During World War II the boatyard was again extended and the nature of work diversified. Notably, submarines were now repaired and refitted for both the British and Dutch fleets. The boatyard also produced ships, mainly for the Admiralty and the Ministry of War and Transport. Seventeen ships present at the Normandy Landings were built entirely in Grangemouth and another 44 merchant ships had been repaired and prepared for the landings (Bailey p. 346). In addition, over 100 other ships present at the landings had had work done on them at one time or another by the boatyard. It has been calculated that 18% percent of the British fleet had seen work done at some time by Grangemouth Dockyard Co. Ltd (Bailey p. 346).
While many of the trades in the boatyard fell into the category of Reserved Occupations, so much labour was required during the war that women were recruited to undertake tasks normally done by men. Women made up about 25% of the boatyard workforce during the war, training to be welders, burners, blacksmiths, plumbers, carpenters and crane drivers (Bailey p. 304).

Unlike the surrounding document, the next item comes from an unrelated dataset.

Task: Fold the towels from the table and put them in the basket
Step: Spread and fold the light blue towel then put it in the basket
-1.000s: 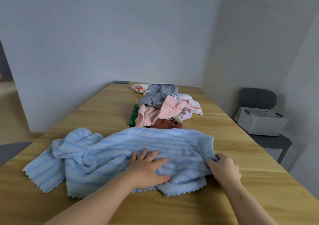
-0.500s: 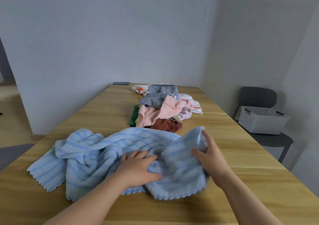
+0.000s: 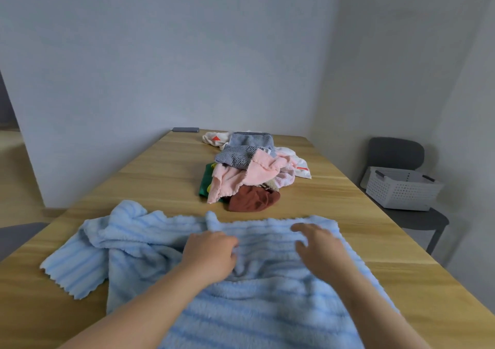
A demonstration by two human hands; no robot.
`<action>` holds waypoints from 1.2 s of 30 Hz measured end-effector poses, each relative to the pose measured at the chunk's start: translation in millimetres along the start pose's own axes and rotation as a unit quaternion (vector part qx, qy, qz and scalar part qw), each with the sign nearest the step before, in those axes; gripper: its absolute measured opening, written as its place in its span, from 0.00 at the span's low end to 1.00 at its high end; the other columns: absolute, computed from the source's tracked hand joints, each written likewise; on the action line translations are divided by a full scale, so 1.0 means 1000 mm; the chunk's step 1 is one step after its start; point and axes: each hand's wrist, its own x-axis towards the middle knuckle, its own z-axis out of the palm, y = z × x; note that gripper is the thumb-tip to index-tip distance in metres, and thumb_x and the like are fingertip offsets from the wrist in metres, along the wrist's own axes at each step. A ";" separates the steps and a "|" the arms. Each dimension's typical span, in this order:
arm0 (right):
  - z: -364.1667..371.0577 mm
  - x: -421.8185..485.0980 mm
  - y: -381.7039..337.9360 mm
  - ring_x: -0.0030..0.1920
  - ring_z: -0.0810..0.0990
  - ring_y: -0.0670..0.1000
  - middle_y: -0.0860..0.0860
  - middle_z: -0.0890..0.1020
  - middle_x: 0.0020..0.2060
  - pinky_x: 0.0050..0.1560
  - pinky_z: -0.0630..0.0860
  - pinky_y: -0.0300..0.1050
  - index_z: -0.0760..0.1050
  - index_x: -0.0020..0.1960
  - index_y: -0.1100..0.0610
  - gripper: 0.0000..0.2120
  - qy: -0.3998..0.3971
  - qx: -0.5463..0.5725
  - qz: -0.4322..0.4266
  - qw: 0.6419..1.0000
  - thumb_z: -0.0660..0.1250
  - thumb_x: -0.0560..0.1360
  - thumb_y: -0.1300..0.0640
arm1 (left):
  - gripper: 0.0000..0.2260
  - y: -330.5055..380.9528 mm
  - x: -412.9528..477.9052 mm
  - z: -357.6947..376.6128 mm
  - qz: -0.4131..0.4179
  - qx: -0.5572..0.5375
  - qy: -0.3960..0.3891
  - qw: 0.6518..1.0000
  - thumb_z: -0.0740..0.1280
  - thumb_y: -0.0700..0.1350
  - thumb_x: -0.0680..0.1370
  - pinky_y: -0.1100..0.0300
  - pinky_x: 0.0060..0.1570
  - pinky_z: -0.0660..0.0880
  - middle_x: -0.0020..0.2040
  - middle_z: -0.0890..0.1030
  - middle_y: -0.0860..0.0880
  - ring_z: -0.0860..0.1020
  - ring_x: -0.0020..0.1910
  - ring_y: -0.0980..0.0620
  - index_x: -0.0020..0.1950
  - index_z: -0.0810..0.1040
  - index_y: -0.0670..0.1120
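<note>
Bunching the blue towel on the near worktop with the left hand curled into it, likely to anchor a fold; smoothing it with the right hand, loose and spread; heap of unfolded towels beyond, basket on a chair off right.

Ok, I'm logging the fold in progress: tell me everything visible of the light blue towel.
The light blue towel is fluffy, with darker blue stripes and scalloped edges. It lies on the wooden table, left end bunched, right part spread flatter, near end out of view. The left hand grips a fold; the right hand lies spread on its far part.
</note>
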 end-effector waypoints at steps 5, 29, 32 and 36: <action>0.054 0.010 -0.012 0.76 0.49 0.49 0.41 0.53 0.76 0.73 0.50 0.53 0.52 0.74 0.38 0.26 -0.101 -0.055 -0.020 0.993 0.50 0.77 0.35 | 0.22 -0.012 0.006 0.016 -0.005 -0.178 0.025 0.984 0.60 0.52 0.79 0.58 0.66 0.63 0.73 0.61 0.53 0.66 0.69 0.51 0.72 0.62 0.53; 0.037 0.035 -0.011 0.72 0.58 0.54 0.47 0.61 0.72 0.70 0.56 0.51 0.63 0.69 0.45 0.22 -0.033 -0.115 0.031 0.992 0.56 0.75 0.49 | 0.18 -0.090 -0.003 -0.013 -0.255 -0.109 0.164 0.947 0.56 0.55 0.80 0.51 0.64 0.63 0.69 0.67 0.49 0.65 0.69 0.46 0.69 0.65 0.52; 0.042 0.027 -0.049 0.67 0.64 0.52 0.45 0.68 0.67 0.64 0.62 0.45 0.67 0.66 0.45 0.26 0.051 -0.029 -0.071 0.996 0.54 0.70 0.39 | 0.36 -0.110 -0.006 -0.013 -0.315 -0.206 0.057 0.925 0.60 0.67 0.73 0.49 0.64 0.65 0.72 0.64 0.44 0.64 0.70 0.43 0.74 0.57 0.49; 0.059 0.017 -0.101 0.61 0.65 0.49 0.42 0.69 0.60 0.57 0.60 0.40 0.64 0.68 0.40 0.36 -0.051 0.025 -0.231 0.971 0.54 0.61 0.29 | 0.41 -0.122 -0.014 -0.014 -0.185 -0.297 -0.023 0.937 0.77 0.55 0.65 0.61 0.53 0.69 0.66 0.70 0.52 0.71 0.60 0.52 0.72 0.59 0.51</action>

Working conditions in the boatyard were dirty: workers went to and from work in their working clothes and washed hands with soft soap that smelt of fish. Noise was a feature too, especially once hand-held hammers gave way to pneumatic operated tools. And there was very little Personal Protective Equipment, particularly alarming when one considers the amount of airborne particles, including asbestos, used to insulate pipes. I remember my experiences working in the dockyard:
When a welder was tack-welding brackets for a cable tray you were installing, it wasn’t unusual for small pieces of molten metal to go down your back, and it didn’t half made you dance! I remember once, standing on a metal girder with my mind on the job, I glanced down at my feet and find my boots have been painted with red lead paint! The painter happened to be painting the girder at the same time - he thought it was funny.
In launching a ship, the timing of the tides is critical, the highest possible tide being required to give the maximum depth on the River Carron. When a ship was launched, the pupils of the local Zetland School, which was next to the boatyard, were allowed out to witness the event.

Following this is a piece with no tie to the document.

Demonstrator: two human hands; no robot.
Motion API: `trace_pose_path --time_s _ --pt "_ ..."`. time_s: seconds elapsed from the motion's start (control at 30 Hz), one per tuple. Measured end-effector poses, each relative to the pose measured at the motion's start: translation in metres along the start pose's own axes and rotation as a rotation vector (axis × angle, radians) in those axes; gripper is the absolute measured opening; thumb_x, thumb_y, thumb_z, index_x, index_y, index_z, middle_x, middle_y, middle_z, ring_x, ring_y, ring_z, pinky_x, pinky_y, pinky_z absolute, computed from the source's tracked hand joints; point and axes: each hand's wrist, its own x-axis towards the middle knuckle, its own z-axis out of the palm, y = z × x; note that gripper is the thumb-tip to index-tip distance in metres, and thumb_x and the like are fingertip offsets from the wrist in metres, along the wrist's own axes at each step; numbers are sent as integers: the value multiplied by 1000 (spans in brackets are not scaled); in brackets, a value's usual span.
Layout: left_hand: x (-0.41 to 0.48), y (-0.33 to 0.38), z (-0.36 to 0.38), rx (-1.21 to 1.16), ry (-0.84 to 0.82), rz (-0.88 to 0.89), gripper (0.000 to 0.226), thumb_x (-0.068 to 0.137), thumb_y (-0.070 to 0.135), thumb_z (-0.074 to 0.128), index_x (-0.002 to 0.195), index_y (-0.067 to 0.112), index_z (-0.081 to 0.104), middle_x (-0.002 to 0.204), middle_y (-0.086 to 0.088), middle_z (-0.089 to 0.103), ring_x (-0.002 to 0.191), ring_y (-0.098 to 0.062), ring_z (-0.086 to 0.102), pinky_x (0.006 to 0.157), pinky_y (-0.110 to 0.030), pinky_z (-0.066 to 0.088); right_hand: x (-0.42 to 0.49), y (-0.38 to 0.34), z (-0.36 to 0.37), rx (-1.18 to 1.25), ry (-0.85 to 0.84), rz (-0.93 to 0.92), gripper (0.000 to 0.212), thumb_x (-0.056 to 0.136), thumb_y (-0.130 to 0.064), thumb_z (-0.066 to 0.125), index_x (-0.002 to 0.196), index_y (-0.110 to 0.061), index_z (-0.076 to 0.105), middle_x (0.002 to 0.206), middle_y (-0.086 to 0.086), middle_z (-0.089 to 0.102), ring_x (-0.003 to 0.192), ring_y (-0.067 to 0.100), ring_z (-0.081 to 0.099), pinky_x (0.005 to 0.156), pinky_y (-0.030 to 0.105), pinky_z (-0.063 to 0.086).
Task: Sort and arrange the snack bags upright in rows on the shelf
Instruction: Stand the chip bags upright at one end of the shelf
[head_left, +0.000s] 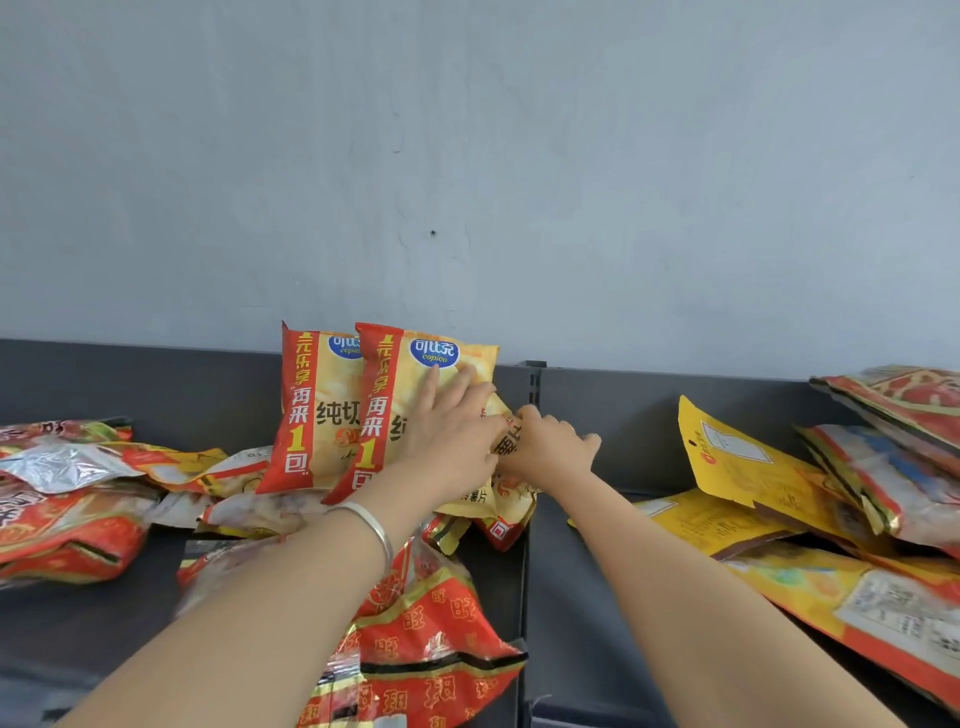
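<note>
Foil chip bags like these are probably light, air-puffed, slippery and easily crushed, so the sealed top or side edges look the safest hold. The left hand (452, 431) presses flat, fingers straight, on the front upright bag (415, 374) at the back of the shelf (587, 571). Just beside it, the right hand (545, 441) curls round a tilted bag (506, 499) leaning against that one's right side.

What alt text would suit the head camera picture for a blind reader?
A person's left hand presses flat on the front one of two chip bags standing upright at the back of a dark shelf, while the right hand grips a third bag, tilted beside them. Heaps of other bags lie on both sides.
</note>
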Motion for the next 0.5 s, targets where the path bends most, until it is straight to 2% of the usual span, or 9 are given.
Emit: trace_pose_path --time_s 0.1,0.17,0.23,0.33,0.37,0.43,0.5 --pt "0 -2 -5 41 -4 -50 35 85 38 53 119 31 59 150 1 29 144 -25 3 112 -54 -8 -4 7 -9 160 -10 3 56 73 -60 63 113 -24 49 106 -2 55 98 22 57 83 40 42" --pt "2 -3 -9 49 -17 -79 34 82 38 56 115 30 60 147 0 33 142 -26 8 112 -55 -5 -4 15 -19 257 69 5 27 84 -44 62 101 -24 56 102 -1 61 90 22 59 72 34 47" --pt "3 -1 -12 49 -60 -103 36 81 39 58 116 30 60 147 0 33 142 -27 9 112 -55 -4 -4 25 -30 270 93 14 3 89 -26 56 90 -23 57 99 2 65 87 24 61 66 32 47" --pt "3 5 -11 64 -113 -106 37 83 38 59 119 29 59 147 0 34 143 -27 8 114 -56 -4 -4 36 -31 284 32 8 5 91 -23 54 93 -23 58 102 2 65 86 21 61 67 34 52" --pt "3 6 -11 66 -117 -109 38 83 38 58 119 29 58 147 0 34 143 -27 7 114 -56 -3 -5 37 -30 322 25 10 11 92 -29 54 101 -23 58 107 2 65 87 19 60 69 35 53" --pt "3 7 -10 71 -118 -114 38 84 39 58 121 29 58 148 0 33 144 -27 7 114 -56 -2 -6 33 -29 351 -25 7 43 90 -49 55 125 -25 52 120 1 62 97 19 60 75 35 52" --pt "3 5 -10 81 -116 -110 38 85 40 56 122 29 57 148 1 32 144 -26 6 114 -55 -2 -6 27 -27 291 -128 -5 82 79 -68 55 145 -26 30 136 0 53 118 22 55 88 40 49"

To slow a ship down during a launch, and to help it negotiate a slight bend in the River Carron, heavy weights were required – either chains or piles of steel plates attached by a steel rope to the ship. I remember:
We watched the launch of the Carway. As it came to the end of the slipway, the cable that was attached to the pile of steel plates parted company. The bow seemed to drop and the ship started rocking from side to side, and with nothing to hold it back it went straight across the river and hit the opposite bank. It then drifted sideways until the bow got stuck on the near bank of the river. The two tugs in attendance tried in vain to free the ship from the bank, then one of the tugs was put out of action by getting its propeller snarled up in some steel rope. The tide was on the turn but the ship was finally pulled around by attaching a steel rope to a winch situated further up the yard. I heard one worker say, “Should have left it there as the Bridge over the River Carron!”
The Last Days of the Dockyards
The last ship built by The Grangemouth Dockyard Co. Ltd. was the Irvana, a fishing stern trawler, launched in 1971 and completed in 1972. After the last ship was built, the boatyard concentrated on ship repairs. In 1967 the boatyard had become part of Swan Hunter, and in 1977 Swan Hunter in turn became part of British Shipbuilders. With no new orders forthcoming operations wound up. In 1984 Grangemouth Dockyard Company re-emerged as a private company, but in 1987 that company went into liquidation.
By Bill Smith, Great Place volunteer 2020.